Identification of disulfide and sulfane sulfur modification of the M. jannaschii SepCysS by LC-MS/MS. Fragment b- and y-ions derived from the tryptic peptide ⁵³AVYEYWDGYSVCDYCHGR⁷⁰ (theoretical MH²⁺ = 1094.20) are labeled in green and blue, respectively. A, MS/MS fragmentation spectra of the −2 Da shifted precursor ion (MH²⁺ = 1093.53). Detected fragment b- and y-ions containing Cys⁶⁴ and Cys⁶⁷ with −2 Da shift are underlined. B, MS/MS fragmentation spectra of the +30 Da shifted precursor ion (MH²⁺ = 1109.56). Detected fragment b- and y-ions containing Cys⁶⁴ and Cys⁶⁷ with +30 Da shift are underlined.

FIGURE 6.

Proposed mechanism of sulfur delivery by SepCysS. A–D, proposed PLP-dependent Sep → Cys conversion is based upon the mechanism of Sep → Sec conversion catalyzed by SepSecS (31). The electron movement through PLP has been omitted. E and F, proposed sulfur relay mechanism is based upon the disulfide and persulfide intermediates of SepCysS presented in this study. A, amino group of Sep-tRNA^Cys attacks the Schiff base (internal aldimine) between Lys²³⁴ and PLP to form an external aldimine. B, electron delocalization leads to β-elimination of phosphate and formation of dehydroalanyl-tRNA^Cys. C, double bond of dehydroalanyl-tRNA^Cys is attacked by a persulfide sulfur donor to form the Cys moiety.
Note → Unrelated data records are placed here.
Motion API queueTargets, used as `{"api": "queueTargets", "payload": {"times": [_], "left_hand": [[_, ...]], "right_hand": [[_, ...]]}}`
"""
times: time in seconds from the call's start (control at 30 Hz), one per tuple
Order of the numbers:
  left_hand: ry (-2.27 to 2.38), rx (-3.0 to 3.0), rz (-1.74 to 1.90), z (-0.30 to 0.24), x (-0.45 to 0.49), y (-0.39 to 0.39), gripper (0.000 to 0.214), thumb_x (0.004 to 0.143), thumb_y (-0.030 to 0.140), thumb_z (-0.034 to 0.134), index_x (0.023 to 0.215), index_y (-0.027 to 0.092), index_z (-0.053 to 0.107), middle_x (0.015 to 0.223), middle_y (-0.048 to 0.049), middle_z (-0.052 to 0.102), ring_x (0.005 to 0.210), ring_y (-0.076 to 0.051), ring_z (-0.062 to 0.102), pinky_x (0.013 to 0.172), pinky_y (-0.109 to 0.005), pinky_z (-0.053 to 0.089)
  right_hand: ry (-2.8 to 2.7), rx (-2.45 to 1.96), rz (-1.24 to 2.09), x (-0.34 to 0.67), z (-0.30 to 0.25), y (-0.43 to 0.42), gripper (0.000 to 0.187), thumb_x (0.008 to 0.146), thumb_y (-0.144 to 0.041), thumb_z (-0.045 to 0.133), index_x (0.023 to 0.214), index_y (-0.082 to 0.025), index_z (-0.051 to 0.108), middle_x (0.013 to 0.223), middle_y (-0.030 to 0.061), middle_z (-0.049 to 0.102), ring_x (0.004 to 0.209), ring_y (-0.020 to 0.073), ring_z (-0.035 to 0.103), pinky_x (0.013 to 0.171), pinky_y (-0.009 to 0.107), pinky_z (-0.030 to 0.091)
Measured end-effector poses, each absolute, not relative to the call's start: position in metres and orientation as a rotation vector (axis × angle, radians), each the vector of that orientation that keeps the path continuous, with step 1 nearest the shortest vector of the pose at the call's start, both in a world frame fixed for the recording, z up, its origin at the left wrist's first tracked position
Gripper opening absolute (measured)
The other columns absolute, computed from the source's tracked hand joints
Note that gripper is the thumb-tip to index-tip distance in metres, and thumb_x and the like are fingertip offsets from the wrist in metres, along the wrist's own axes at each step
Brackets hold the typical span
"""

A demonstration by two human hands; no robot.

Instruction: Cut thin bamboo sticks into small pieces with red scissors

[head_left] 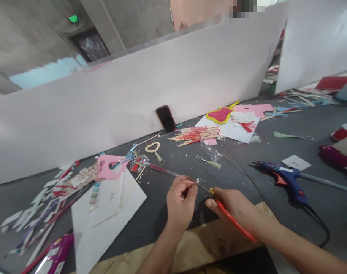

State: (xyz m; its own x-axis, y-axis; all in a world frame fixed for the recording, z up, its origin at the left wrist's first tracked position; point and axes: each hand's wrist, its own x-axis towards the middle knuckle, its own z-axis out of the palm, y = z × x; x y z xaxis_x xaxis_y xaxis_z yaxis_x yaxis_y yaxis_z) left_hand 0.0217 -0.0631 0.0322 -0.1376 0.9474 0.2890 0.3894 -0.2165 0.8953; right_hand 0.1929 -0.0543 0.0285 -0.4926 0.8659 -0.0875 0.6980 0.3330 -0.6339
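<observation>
Panels (127, 102) of white board stand upright along the far side of a dark table (154, 215), whose near edge is bare wood. A large white sheet (105, 236) lies at near left, with a purple glue gun (57, 251) to its left. A blue glue gun (287, 175) rests on its side at right, a clear stick running out of its back end.

In the middle near part, the right hand (233, 201) has its grip wrapped about the handles of a red-handled cutting tool (234, 220). The tool slants far and left, its metal end just beside the left hand (180, 199). That hand's thumb and fingers are drawn together; they appear to pinch the near end of a slim red strip (162, 168), though the fingers hide the contact.

Farther off lie a bundle of red-and-tan sticks (197, 135), a pink card (106, 174) with cut-outs at left, and a yellow-edged pink shape (219, 115) at far right of the bundle. A phone (165, 118) leans against the panels. Smaller still are a heart-shaped bead ring (154, 151) and a pale tassel (214, 164).
</observation>
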Motion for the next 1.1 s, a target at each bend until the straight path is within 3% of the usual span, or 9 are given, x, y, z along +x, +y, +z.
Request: {"api": "queueTargets", "payload": {"times": [0.27, 0.43, 0.63, 0.87, 1.1], "left_hand": [[1.445, 1.503, 1.364, 0.023, 0.019, -0.066, 0.016, 0.083, 0.023, 0.053, 0.072, 0.017, 0.062, 0.092, -0.0056, 0.058, 0.079, -0.016, 0.059, 0.066, -0.025, 0.047], [1.426, 1.547, 1.356, 0.024, 0.017, -0.07, 0.016, 0.082, 0.02, 0.053, 0.072, 0.017, 0.066, 0.089, -0.0064, 0.06, 0.082, -0.017, 0.06, 0.072, -0.027, 0.048], [1.378, 1.563, 1.272, 0.031, 0.014, -0.073, 0.017, 0.082, 0.018, 0.054, 0.07, 0.016, 0.066, 0.086, -0.0068, 0.062, 0.08, -0.017, 0.06, 0.073, -0.028, 0.048], [1.407, 1.526, 1.306, 0.026, 0.012, -0.078, 0.017, 0.082, 0.017, 0.053, 0.07, 0.016, 0.065, 0.086, -0.0066, 0.062, 0.087, -0.019, 0.06, 0.077, -0.029, 0.047], [1.457, 1.644, 1.392, 0.024, 0.015, -0.08, 0.019, 0.083, 0.015, 0.052, 0.066, 0.016, 0.06, 0.084, -0.0055, 0.059, 0.082, -0.017, 0.059, 0.073, -0.026, 0.046]], "right_hand": [[-2.406, -1.432, 0.575, 0.196, 0.021, -0.052, 0.036, 0.083, -0.056, 0.047, 0.088, -0.02, 0.05, 0.078, 0.0063, 0.061, 0.071, 0.0209, 0.057, 0.06, 0.03, 0.041], [-2.448, -1.391, 0.343, 0.194, 0.018, -0.055, 0.035, 0.077, -0.048, 0.058, 0.092, -0.017, 0.05, 0.092, 0.0136, 0.06, 0.089, 0.0283, 0.054, 0.073, 0.04, 0.044], [-2.46, -1.32, 0.256, 0.19, 0.015, -0.061, 0.036, 0.079, -0.048, 0.058, 0.094, -0.016, 0.052, 0.092, 0.0134, 0.061, 0.087, 0.0279, 0.055, 0.073, 0.04, 0.046], [-2.51, -1.39, 0.232, 0.189, 0.014, -0.062, 0.032, 0.089, -0.046, 0.043, 0.089, -0.016, 0.055, 0.088, 0.013, 0.065, 0.085, 0.0265, 0.059, 0.07, 0.036, 0.045], [-2.527, -1.475, 0.44, 0.187, 0.019, -0.068, 0.032, 0.091, -0.047, 0.038, 0.086, -0.019, 0.053, 0.075, 0.0075, 0.064, 0.071, 0.0221, 0.06, 0.063, 0.032, 0.042]]}}
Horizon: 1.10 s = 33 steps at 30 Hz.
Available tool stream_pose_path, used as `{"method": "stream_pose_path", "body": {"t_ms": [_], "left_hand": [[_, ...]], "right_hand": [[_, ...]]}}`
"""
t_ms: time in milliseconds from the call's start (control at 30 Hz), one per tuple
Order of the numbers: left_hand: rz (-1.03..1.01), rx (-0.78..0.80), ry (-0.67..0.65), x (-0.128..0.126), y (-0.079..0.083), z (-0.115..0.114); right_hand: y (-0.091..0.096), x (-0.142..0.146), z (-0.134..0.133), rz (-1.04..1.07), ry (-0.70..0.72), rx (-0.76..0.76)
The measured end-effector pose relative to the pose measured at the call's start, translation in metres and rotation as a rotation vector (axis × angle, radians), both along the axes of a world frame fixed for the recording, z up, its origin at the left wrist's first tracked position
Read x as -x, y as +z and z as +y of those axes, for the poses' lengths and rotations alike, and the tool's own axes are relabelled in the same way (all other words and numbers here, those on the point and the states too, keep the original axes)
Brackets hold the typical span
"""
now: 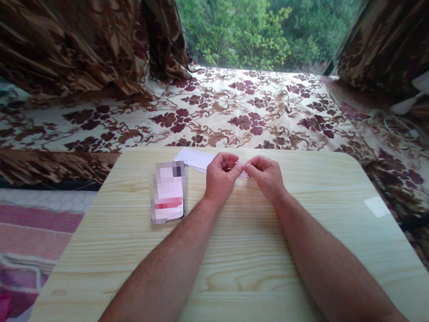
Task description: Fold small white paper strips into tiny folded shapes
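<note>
Pinching a small whitish pc (243, 175) btwn thumb + fingertips, L hand (221, 178) and R hand (267, 176) meet just above the far half of the table (240, 279), tips nearly touching; both grips pressed together, other fingers curled in. The pc is mostly hidden by the fingers, so can't tell exactly what it is. Just behind L hand: flat white sheet (195, 159) near the table's far edge, partly covered by that hand; can't tell if it's plain paper or an envelope w/ smth inside. Further L, apart from the hand, a pixelated rectangular item (168, 190) lies flat, pale pink w/ a red band + dark sq. at its far R corner; phone or pack, unclear. Beyond the table: floral cloth (245, 103), brown patterned curtains (106, 40) either side, green trees (248, 28) thru the window. Pink striped bedding (39, 216) at far L, white cable (401, 127) at far R.
</note>
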<state>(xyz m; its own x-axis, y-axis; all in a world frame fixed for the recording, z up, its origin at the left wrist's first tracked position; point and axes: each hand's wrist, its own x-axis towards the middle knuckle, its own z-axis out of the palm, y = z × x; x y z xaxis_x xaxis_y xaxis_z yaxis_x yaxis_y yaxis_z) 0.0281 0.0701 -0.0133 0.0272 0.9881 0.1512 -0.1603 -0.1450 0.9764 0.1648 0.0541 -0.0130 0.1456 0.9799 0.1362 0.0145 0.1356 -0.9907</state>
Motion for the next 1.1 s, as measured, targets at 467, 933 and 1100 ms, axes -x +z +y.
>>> {"method": "stream_pose_path", "body": {"t_ms": [467,933,1100], "left_hand": [[0.127,0.006,-0.065,0.0021,0.0035,-0.0009],[0.216,-0.044,-0.049,0.0024,0.0062,-0.0025],[0.211,-0.026,-0.03,0.002,0.0051,-0.0019]], "right_hand": [[0.0022,0.0006,-0.001,-0.008,-0.03,-0.036],[-0.0001,-0.0001,0.0001,-0.008,-0.007,-0.037],[0.0005,0.0008,-0.0004,-0.032,-0.007,-0.027]]}}
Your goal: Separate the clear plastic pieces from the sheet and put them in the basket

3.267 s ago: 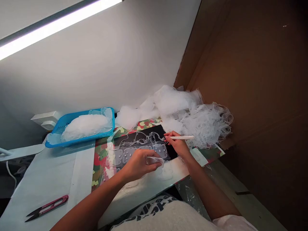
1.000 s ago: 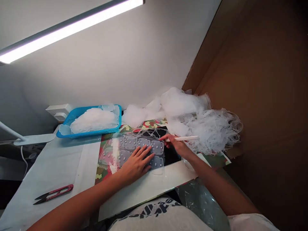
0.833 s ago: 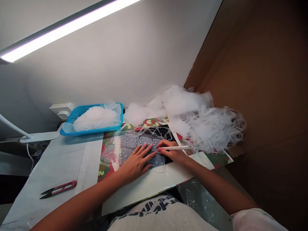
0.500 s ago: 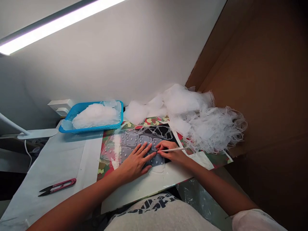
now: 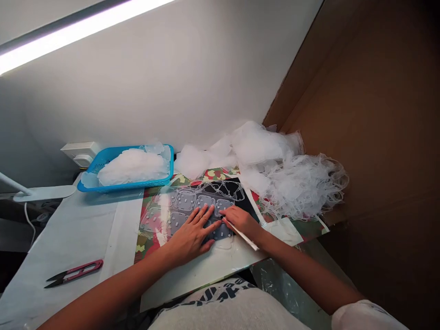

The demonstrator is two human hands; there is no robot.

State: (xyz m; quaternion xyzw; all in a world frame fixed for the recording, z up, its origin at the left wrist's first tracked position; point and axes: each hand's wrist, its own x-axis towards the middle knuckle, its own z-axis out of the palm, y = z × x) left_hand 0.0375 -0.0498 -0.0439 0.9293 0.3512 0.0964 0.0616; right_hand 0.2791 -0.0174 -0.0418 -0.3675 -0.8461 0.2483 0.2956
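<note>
A translucent moulded sheet [image 5: 185, 200] with rows of rounded, plate-like shapes lies over a black patch [image 5: 243, 201] on the table. My left hand [image 5: 194, 231] rests on the sheet with its fingers spread, pressing near its middle. Just right of those fingertips, my right hand [image 5: 242, 223] is closed around a thin white stick-like tool [image 5: 245, 239]. Its dark tip touches or nearly touches the sheet; the exact contact is too small to make out. The tool's back end points down toward me.
A blue basket [image 5: 125, 184] at the back left holds a heap of translucent pieces [image 5: 134, 167]. A tangle of clear trimmed strips [image 5: 305, 185] lies right. Thread snips [image 5: 74, 273] lie on the left. A cardboard wall [image 5: 360, 128] stands on the right.
The white tool has swung in my right hand, its back end turning from the right to down toward me. My left hand stays on the sheet. The whole view has shifted slightly.
</note>
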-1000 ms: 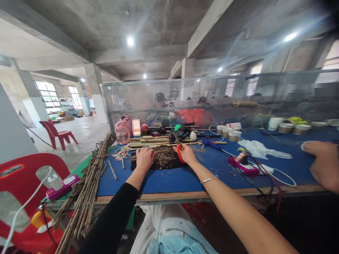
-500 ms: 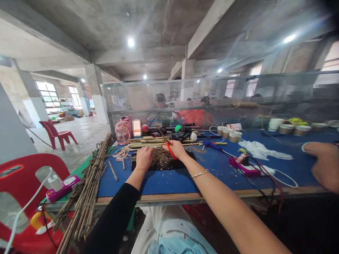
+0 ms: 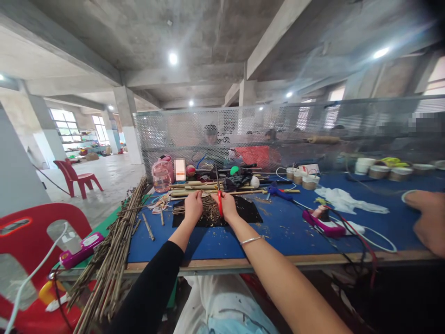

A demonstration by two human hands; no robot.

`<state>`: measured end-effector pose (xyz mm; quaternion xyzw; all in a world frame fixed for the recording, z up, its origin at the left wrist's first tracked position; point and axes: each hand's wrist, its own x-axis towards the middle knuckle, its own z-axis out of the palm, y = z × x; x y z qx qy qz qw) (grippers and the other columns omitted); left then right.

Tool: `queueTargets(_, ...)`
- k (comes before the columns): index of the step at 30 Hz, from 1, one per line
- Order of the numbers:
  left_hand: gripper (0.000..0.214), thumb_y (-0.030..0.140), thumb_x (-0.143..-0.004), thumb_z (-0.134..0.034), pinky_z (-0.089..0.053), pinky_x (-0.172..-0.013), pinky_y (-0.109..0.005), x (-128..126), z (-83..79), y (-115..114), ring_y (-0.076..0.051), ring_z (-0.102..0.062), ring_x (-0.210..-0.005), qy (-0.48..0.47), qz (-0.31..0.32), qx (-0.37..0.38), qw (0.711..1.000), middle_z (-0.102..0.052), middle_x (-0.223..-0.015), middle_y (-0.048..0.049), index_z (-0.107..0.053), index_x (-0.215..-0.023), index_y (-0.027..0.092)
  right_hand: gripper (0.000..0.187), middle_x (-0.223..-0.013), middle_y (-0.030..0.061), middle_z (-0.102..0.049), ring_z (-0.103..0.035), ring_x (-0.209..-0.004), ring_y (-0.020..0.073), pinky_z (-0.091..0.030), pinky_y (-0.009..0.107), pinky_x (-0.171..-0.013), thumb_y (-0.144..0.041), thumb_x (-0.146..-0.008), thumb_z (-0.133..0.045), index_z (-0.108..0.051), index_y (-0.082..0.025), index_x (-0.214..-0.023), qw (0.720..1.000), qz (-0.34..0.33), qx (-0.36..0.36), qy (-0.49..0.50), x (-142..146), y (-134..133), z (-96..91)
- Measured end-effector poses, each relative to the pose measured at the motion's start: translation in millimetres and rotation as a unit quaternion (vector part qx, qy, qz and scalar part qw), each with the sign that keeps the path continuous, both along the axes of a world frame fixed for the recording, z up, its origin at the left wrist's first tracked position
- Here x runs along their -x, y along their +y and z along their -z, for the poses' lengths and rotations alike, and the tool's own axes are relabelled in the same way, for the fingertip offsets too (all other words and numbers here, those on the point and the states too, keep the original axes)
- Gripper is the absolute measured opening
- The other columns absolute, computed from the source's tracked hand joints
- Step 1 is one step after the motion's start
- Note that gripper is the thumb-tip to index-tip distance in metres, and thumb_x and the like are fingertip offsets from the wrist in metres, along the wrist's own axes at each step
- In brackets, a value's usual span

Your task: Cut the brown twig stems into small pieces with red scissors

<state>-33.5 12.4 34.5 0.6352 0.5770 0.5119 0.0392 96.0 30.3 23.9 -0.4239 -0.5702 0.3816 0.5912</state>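
My right hand point(image 3: 228, 206) is closed on scissors point(image 3: 220, 205) with red handles, and their dark blades point up and away from me. To its left is my left hand point(image 3: 193, 206), fingers pinched together; what they hold is too small to make out. Both hands are over a black mat point(image 3: 248, 211) on the table. Between and under them lies a pile of short cut twigs point(image 3: 209, 214), with brown bits scattered about. Longer thin twigs point(image 3: 179, 210) lie on the mat beside my left hand.
A bundle of long sticks point(image 3: 114, 250) hangs over the left edge of the blue table point(image 3: 215, 250). Bamboo sticks point(image 3: 194, 185) and a pink bottle point(image 3: 162, 176) stand behind. At right are a blue glue gun point(image 3: 278, 191), a purple power strip point(image 3: 325, 226) and another person's hand point(image 3: 429, 218).
My right hand has drawn nearer my body and slightly left, the scissors turning more upright. My left hand has rolled so the thumb side shows. The view has shifted slightly.
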Motion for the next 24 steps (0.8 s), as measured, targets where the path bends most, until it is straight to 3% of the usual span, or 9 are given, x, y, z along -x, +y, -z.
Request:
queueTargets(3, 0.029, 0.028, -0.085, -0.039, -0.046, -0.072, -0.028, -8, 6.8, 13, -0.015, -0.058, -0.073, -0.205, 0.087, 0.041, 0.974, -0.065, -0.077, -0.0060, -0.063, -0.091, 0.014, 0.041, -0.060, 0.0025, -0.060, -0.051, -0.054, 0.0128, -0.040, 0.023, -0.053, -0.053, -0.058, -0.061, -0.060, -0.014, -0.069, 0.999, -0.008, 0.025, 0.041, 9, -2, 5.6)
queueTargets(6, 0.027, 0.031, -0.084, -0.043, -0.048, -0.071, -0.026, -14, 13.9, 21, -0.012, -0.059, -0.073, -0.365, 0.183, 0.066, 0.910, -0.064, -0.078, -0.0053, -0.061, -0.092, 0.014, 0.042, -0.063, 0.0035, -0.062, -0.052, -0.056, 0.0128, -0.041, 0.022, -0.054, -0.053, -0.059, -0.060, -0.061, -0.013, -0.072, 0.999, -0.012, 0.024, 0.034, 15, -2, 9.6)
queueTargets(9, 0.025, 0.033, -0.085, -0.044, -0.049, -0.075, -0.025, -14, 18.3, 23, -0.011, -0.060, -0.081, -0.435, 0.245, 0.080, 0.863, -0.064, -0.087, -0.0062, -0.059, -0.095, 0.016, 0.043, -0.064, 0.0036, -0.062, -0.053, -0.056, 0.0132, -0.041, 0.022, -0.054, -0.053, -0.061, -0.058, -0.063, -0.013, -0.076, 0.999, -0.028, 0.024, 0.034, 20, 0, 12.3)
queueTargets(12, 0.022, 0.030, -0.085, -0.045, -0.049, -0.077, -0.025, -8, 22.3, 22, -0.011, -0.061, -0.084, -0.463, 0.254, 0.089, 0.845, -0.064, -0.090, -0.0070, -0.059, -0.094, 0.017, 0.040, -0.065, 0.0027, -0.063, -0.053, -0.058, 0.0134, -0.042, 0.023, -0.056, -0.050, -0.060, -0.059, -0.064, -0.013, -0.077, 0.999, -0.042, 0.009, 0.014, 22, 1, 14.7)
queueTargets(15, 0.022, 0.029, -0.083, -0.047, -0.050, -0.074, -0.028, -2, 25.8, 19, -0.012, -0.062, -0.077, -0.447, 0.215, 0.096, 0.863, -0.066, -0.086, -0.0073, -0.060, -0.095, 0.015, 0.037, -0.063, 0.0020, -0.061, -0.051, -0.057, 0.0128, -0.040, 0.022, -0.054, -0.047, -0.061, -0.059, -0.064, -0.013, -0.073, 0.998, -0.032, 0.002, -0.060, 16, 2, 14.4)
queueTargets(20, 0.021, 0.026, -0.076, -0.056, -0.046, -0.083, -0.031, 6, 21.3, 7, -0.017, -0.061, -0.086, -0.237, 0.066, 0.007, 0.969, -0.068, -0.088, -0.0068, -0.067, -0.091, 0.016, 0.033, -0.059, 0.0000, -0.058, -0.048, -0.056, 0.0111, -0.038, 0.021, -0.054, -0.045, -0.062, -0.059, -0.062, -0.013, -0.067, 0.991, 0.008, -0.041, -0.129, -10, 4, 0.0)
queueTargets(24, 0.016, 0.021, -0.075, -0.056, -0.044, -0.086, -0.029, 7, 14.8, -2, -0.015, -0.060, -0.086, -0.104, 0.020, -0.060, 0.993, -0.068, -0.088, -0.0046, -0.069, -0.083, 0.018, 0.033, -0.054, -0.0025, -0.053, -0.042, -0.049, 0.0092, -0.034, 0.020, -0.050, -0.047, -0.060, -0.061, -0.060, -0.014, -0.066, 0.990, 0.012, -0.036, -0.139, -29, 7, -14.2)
D, Lys²³⁴ forms the Schiff base with PLP, leading to the release of Cys-tRNA^Cys and regeneration of the active site of SepCysS. E, sulfur donor (S²⁻ equivalent) attacks the disulfide between Cys⁶⁴ and Cys⁶⁷, and the sulfur (in red) is consequently transferred to either Cys⁶⁴ or Cys⁶⁷ (Cys⁶⁴ shown in the scheme here) to generate a persulfide enzyme adduct of SepCysS. F, thiolate formed by the other Cys (Cys⁶⁷ shown in the scheme here) attacks the bridging sulfur of the persulfide to liberate the terminal sulfur (in red) as a formal equivalent of S²⁻ for Cys moiety biosynthesis. The intramolecular disulfide is consequently regenerated. G, a proposal of in vivo sulfur transfer from a persulfide sulfur donor (R-S-S⁻) to SepCysS is presented here with dashed arrows. The sulfur transfer results in an intermolecular disulfide between the sulfur donor and SepCysS and a persulfide on SepCysS. An exogenous reductant is required to resolve the intermolecular disulfide and release the sulfur donor (R-S⁻).